**Prompt:** How many lines in the data that follows contain the word "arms"? Only that number is needed.

------------------------------------------------------------------------

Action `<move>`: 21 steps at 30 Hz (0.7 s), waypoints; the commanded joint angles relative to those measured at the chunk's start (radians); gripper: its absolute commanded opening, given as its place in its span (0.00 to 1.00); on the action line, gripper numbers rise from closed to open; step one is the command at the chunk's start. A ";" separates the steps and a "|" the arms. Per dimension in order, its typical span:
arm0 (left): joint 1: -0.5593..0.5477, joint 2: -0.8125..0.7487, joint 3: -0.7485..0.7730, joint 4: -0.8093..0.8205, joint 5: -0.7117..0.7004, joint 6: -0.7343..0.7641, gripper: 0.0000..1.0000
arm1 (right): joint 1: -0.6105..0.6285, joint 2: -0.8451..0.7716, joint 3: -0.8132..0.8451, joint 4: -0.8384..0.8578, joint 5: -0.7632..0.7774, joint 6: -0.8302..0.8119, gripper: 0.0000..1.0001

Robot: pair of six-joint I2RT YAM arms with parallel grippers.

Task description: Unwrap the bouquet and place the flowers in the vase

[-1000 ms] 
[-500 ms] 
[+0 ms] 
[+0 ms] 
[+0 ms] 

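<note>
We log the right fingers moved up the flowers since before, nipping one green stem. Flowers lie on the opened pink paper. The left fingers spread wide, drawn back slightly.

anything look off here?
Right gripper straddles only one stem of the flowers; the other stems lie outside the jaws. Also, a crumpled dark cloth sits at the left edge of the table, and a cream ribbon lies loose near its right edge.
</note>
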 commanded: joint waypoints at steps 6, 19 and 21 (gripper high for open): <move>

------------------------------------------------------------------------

**Task result:** 2